Give only the number of lines in the data that contain the word "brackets".
***** Entries supplied
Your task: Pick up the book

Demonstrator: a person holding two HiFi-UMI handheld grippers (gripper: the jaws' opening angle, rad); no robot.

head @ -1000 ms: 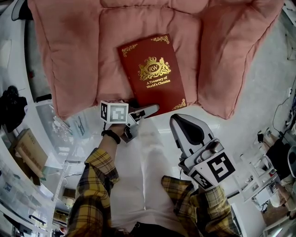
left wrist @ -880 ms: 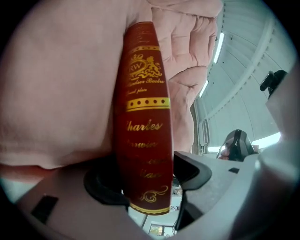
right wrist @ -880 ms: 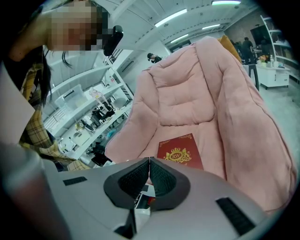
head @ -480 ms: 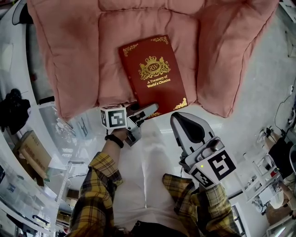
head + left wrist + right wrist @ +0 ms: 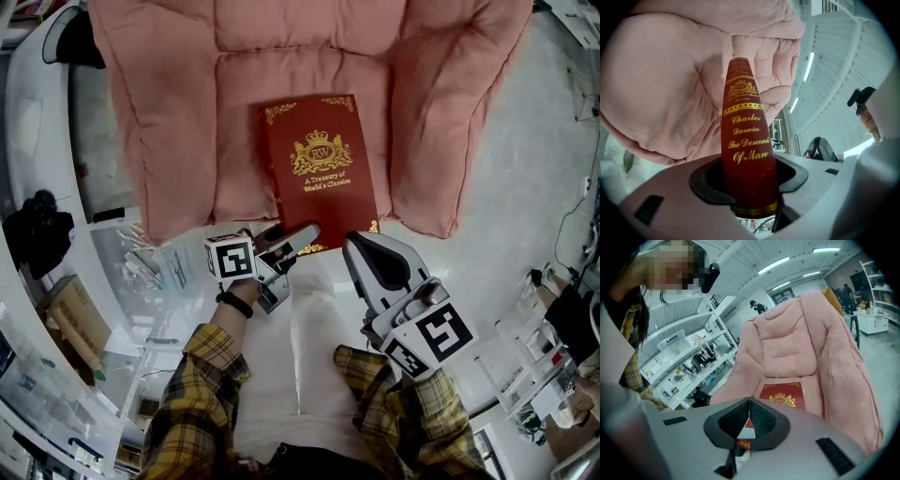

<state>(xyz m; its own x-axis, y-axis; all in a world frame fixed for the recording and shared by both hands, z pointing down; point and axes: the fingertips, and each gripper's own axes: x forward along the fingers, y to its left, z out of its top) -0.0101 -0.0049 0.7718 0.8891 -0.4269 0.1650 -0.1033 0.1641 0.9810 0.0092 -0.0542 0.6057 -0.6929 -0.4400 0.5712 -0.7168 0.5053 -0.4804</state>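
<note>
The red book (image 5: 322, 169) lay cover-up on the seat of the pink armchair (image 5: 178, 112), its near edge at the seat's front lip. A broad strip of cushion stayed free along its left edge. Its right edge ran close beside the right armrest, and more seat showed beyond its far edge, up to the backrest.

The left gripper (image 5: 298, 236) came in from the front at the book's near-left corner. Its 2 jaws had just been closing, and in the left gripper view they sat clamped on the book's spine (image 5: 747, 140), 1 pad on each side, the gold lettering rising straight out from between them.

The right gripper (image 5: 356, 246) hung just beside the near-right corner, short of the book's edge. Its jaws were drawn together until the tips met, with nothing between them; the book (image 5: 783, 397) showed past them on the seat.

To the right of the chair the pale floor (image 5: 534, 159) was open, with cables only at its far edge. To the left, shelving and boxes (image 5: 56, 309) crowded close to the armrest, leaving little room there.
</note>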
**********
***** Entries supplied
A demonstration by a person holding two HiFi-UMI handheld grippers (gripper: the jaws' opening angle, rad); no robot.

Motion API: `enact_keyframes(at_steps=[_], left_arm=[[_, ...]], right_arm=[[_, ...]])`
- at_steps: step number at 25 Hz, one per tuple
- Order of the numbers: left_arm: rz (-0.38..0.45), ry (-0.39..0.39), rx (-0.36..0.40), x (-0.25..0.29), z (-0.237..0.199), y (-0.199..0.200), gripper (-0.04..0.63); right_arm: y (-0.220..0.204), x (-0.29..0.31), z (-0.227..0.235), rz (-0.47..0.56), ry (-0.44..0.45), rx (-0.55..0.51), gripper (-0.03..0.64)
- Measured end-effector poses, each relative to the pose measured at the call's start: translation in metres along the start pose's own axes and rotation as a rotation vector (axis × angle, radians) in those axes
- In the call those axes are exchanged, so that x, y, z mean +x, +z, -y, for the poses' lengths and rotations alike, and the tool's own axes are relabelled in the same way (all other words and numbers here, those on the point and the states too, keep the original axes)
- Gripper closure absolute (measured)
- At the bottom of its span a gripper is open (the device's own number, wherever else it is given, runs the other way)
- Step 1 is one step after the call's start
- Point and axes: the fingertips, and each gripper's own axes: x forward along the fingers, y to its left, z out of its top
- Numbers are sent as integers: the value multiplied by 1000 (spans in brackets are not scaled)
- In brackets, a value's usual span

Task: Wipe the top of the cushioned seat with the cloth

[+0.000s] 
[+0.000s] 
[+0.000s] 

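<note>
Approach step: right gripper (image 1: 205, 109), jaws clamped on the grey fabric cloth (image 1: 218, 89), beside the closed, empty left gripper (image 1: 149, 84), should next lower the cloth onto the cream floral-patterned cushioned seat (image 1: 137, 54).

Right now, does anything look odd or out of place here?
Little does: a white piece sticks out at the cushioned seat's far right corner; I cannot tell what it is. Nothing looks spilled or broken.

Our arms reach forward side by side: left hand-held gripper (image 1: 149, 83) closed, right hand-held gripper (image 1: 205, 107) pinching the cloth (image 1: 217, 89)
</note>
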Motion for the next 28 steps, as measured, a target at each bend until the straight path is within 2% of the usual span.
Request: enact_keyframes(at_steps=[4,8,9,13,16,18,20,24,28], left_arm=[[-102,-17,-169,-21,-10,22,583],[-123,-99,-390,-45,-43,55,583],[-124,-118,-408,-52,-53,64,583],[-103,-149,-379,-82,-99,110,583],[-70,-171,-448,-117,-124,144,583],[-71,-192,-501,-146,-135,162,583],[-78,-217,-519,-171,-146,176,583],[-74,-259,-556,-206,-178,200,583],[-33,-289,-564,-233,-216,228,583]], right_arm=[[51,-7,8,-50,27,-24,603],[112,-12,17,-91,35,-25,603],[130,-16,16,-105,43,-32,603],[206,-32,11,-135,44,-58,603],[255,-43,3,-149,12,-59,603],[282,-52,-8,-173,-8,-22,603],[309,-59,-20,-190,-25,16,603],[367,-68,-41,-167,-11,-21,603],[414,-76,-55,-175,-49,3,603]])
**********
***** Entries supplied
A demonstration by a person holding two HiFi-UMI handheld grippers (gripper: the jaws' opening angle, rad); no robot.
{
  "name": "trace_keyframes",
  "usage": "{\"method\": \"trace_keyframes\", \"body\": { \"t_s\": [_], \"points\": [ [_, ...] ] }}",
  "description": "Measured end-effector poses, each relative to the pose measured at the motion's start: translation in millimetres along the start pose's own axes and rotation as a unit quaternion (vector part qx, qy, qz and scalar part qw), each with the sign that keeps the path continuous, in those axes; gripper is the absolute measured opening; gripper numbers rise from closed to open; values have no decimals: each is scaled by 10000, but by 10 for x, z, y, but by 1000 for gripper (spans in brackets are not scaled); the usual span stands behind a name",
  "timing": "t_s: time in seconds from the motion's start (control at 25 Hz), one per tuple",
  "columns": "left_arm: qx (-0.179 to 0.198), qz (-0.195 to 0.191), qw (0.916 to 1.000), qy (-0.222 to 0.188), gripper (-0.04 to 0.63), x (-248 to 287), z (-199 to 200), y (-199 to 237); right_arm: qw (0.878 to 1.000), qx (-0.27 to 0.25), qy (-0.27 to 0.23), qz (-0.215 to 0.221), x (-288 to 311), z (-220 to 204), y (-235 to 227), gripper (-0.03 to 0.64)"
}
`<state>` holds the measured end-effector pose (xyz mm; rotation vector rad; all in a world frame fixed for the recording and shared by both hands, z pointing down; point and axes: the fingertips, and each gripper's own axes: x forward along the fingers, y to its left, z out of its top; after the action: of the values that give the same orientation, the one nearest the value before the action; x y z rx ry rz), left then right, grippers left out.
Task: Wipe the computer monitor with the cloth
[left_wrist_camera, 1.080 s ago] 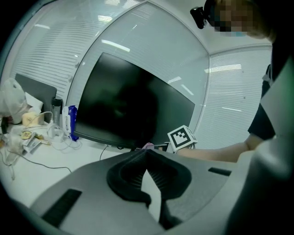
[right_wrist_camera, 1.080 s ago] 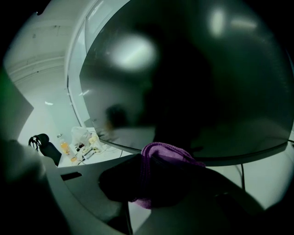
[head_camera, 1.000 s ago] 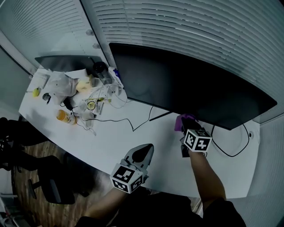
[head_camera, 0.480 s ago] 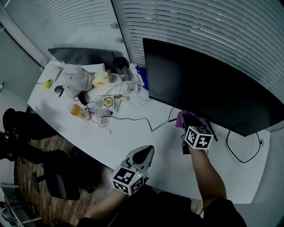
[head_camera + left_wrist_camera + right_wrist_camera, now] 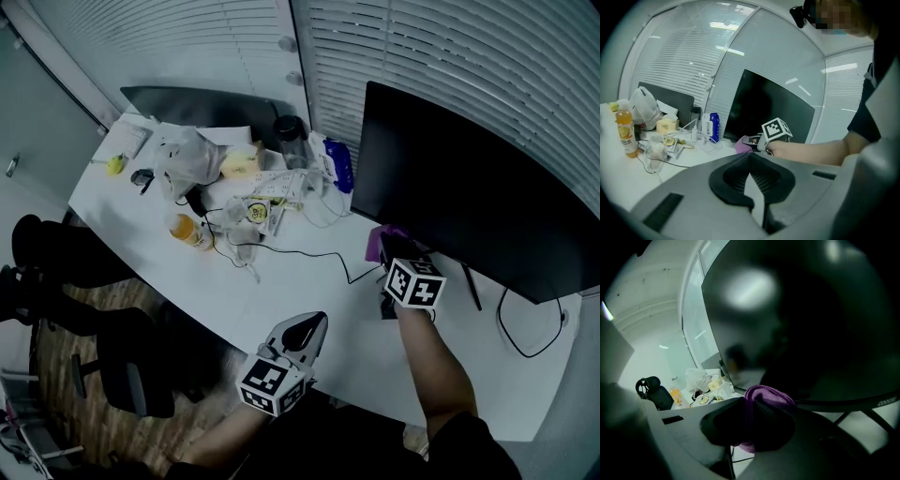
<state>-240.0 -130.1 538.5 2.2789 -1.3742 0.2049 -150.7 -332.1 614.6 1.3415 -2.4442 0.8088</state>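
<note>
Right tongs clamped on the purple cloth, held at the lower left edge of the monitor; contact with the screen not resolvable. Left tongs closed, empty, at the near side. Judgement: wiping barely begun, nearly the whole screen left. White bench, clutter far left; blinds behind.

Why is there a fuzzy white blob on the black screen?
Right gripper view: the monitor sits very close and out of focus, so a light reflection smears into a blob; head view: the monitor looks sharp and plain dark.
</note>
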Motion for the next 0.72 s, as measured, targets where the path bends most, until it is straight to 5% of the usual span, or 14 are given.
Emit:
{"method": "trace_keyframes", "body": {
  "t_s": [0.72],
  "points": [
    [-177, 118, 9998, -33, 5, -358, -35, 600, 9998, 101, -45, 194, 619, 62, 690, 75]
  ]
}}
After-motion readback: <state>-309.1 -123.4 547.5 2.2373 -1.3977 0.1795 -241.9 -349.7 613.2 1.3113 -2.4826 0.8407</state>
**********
_Output for this task_: 3